- [Problem]:
Starting at the first line of the listing below, repeat each line up to and including the one containing "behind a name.". Leave out pictures.

- [Data below]:
*** Begin section ***
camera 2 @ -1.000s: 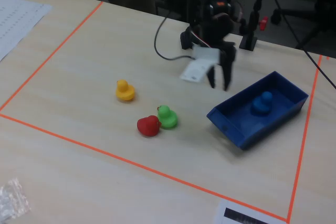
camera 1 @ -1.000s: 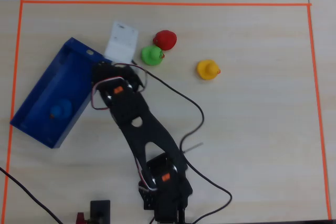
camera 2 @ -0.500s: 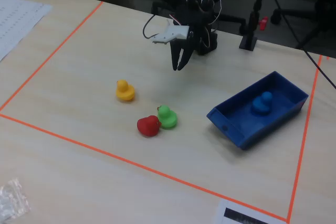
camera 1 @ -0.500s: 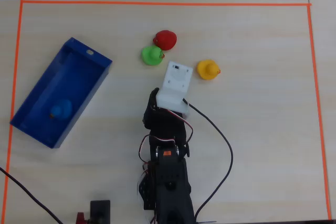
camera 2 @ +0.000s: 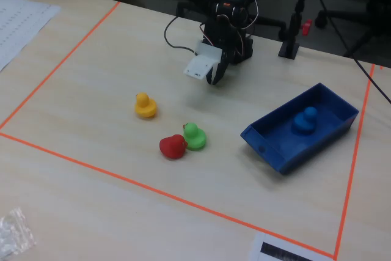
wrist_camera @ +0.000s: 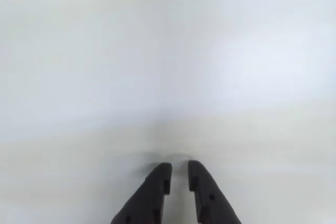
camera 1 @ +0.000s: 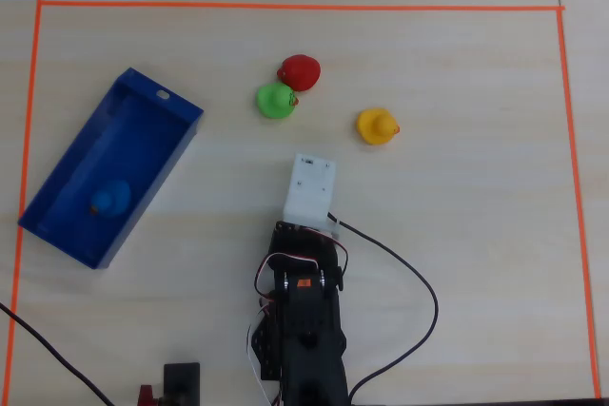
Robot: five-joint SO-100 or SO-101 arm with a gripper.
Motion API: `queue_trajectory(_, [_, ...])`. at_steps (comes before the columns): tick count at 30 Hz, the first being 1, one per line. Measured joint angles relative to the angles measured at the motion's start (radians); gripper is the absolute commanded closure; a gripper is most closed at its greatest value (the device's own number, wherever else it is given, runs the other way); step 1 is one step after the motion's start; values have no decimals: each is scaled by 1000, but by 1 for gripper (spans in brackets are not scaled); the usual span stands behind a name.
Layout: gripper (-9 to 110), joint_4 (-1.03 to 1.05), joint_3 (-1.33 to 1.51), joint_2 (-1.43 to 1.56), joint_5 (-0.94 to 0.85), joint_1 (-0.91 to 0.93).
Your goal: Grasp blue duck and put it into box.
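**Blue duck lying in the box, arm folded back over the table**

Overhead view: the small rounded bright-blue toy duck (camera 1: 110, 199) sits inside the large dark-blue rectangular plastic box (camera 1: 164, 153), toward its lower-left end; the box lies diagonally at the left of the pale wooden table (camera 1: 476, 235), within the orange tape border (camera 1: 285, 6). A green toy duck (camera 1: 275, 100) and a red toy duck (camera 1: 300, 71) touch each other near the top centre; a yellow toy duck (camera 1: 377, 126) stands apart to their right. The black arm (camera 1: 303, 320) enters from the bottom edge, its white wrist housing (camera 1: 310, 187) pointing toward the ducks; the fingers are hidden beneath it.

Wrist view: the two black fingers (wrist_camera: 179, 171) rise from the bottom edge with only a narrow gap between their tips, nearly closed, and nothing is held between them. The background is a blurred pale surface.

Fixed view: the blue duck (camera 2: 304, 120) rests upright in the box (camera 2: 278, 151) at the right. The green duck (camera 2: 194, 136) and red duck (camera 2: 173, 147) touch at centre, with the yellow duck (camera 2: 145, 106) to their left. The arm (camera 2: 231, 22) is folded at the far edge, well apart from the box
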Motion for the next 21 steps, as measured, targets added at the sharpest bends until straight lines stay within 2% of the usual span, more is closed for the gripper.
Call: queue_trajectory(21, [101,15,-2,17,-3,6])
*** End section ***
- [Finished exercise]:
camera 2 @ -1.000s: 
camera 1 @ -1.000s: 
camera 2 @ -0.500s: 
camera 1 @ -0.500s: 
camera 2 @ +0.000s: 
wrist_camera @ +0.000s: 
camera 1 @ +0.000s: 
Robot: five-joint SO-100 or SO-101 arm with a gripper.
Motion API: `queue_trajectory(_, [_, ...])`. at_steps (comes before the columns): tick count at 30 Hz, the first being 1, one per line. Measured joint angles relative to the angles measured at the motion's start (radians); gripper is the absolute commanded closure; a gripper is most closed at its greatest value (the device's own number, wherever else it is given, runs the other way); step 1 is one step after the motion's start; values have no decimals: each is scaled by 1000, but by 1 for gripper (spans in brackets are not scaled); the usual span stands behind a name.

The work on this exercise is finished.